Meet Paul Ropp. The visionary, the renaissance man and the revolutionary designer.
Paul Ropp, you were a major figure in the 60’s movement. The first time I saw you was at one of your events in Central Park, NYC. You wore a Herbert Johnson, a majesty of England’s private milliner’s top hat made for the Ascot Races, a long cape and had a huge black, great Dane dog at your side. You were the wild man they called the Mayor of Central Park! Tell me about being a part of the revolution of that era.
That was an incredible era. The flavour of those times will never be replicated, however its influence is all around us. The seeds of that movement are still flowering today. People came together in an inexplicable way. It was a true movement, a community of ideas and ideals. Max’s Kansas City in NYC was a place everyone gathered from Warhol to Jagger, Bowie, Bob Dylan, Lou Reed and a few people that are right here in Bali today. People today cannot imagine. It was a meeting place for us outside the system; a meeting of minds and philosophies. We took the time to be in the present. We gathered in Central Park on sunny day, playing music and embracing all the possibilities that lay before us where colour was abundant.

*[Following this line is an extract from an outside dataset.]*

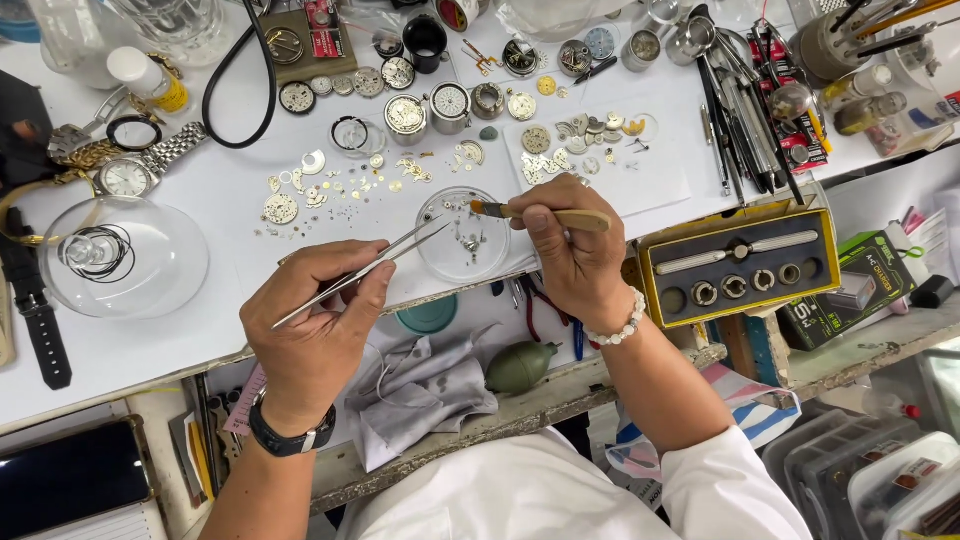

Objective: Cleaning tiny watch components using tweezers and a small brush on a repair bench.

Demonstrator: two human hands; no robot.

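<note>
Over the small clear glass dish (462, 243) at the near edge of the white counter (150, 340), the left hand (318, 325) keeps a closed grip on steel tweezers (365, 272) whose tips reach the dish's left rim, while the right hand (572, 252) pinches a wooden-handled brush (540, 213) with bristles above its far rim.

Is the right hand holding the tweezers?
No, the right hand holds a small wooden-handled brush over the clear dish; the left hand holds the tweezers.
</note>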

That flavour of ‘what was’ will never be replicated and a few of us seriously committed to a very different lifestyle. As Timothy Leary advised, `Tune In, Turn On, Drop Out.’ After going to Woodstock I showered Central Park with American Flag rolling papers. It was an act of performance art which took me from the Central Park events to the White House lawn during a mass protest with my friend Abbie Hoffman. I flooded the Isle of Wight Festival where Hendrix was playing. The American flag papers were dropped on Tuscany, Italy and throughout Europe. The success of these endeavours eventually led me to India.
How does that ideology affect your design work? If fashion is politics, what is your message?
I don’t follow fashion and I don’t do politics. I believe in true change and I support things that work. I have an intergalactic perspective so it would be pretty narrow-minded to only focus on what is going on here; on this planet Earth. I enjoy what is and I enjoy who I am. Changing the planet isn’t my role in life. I live and enjoy the present. If we think, talk and act properly and positively, that will change the world.
You were among the first westerners to export garments from India. How did that happen?
I made very sophisticated, unique t-shirts. The t-shirt is the most basic classic garment. I hand silk screened 23 different spiritual motifs, using Buddhas, Garudas, and dancing skeletons on each shirt, which are now in museums. Western skulls and tattoos combined with Chinese Tibetan motifs. This skilled labour could only be found in the East. They were evolutionary. I sold all the Boutiques, which at that time were more clubs than shops. The boutique of Tiger Morse, whom I consider a mentor, is now in a museum in Chicago as an environment of an artist. I worked with Paul McGregor, and Peter Max. I did eight-foot canvases entitled “The Comic of Fashion” supported by Leo Castelli, the innovative art dealer. I then took the cheapest, most commonly used fabric of India; 100% hand spun and hand loomed cotton and started making flowing garments. I was in all the major publications and I dressed all the top models such as Christie Brinkley, Cheryl Tiegs, Pat Cleveland, Janice Dickeenson and of course the fabulous Jane Hitchcock, who appeared on the front page of Women’s Wear Daily [USA’s fashion bible]wearing my first Bali collection.
Despite being a vagabond of high fashion and dressing rock stars and art icons, you were living and working in New Delhi. What brought you to Bali?
I came to deliver John and Marie De Coney’s first daughter, Wayan in Goa, India. I came to assist on the second daughter, Made De Coney. I split my time between India and Bali.
What elements make the current Paul Ropp Collections unique?
Our fabrics, which are hand-spun, hand-loomed cottons and silks from India. These fabrics will last forever. I believe clothing should be sensual not sexual. Actually I don’t believe in fashion, I believe in ‘oooh and aaah’. All our fabric is recycled into product. There is no waste. We do clothing for men, women and children. We do accessories such as shoes, bags and thigh high boots, embellished with intricate artworks of fabrics. I have created a line of home furnishings and I recycle fabrics as art in my tapestries. The Paul Ropp label includes an Islamic collection of exotic Oriental and African styles made in rich colour tones. I just created a line of Winter Wear, heavy hand-loomed fabrics for jackets and pants.
Who is your customer? What is your largest customer base?
I design clothes for people who prefer to be naked! I make garments that are an affordable luxury for well educated and well travelled people that know quality. Forty percent of my customers are men. Our largest market is right here in Indonesia. In Bali we will soon have eleven shops. Thailand has six Paul Ropp stores and two more stores are in the process of being opened. We are at the Duty Free shops in Jakarta. Our market is also strong in Japan, Brazil, Peru and throughout the Americas. The brand is global and in over 35 countries.
It’s the most culturally creative per capita place on earth.
How do you envision Bali in a decade?
Bali missed its chance. It should have been made a living museum.
Any brilliant ideas for the future?
The Paul Ropp Art Hotel! When you walk into the lobby, the colours, textures and details make you smile. Everything is for sale, you simply log onto your computer and it’s yours. Everything will be unique and inspiring. Every room will be different and there will be a continuous flow of transient creativity and comfort throughout the environments. High technology meets beauty. Hand-painted smart cars will be available to drive. It will be a place where people can meet their potential.
It sounds incredible. I’m spinning out just envisioning it! Any words of wisdom to share with us?
Funny things happen when you have the dance in you and you are open.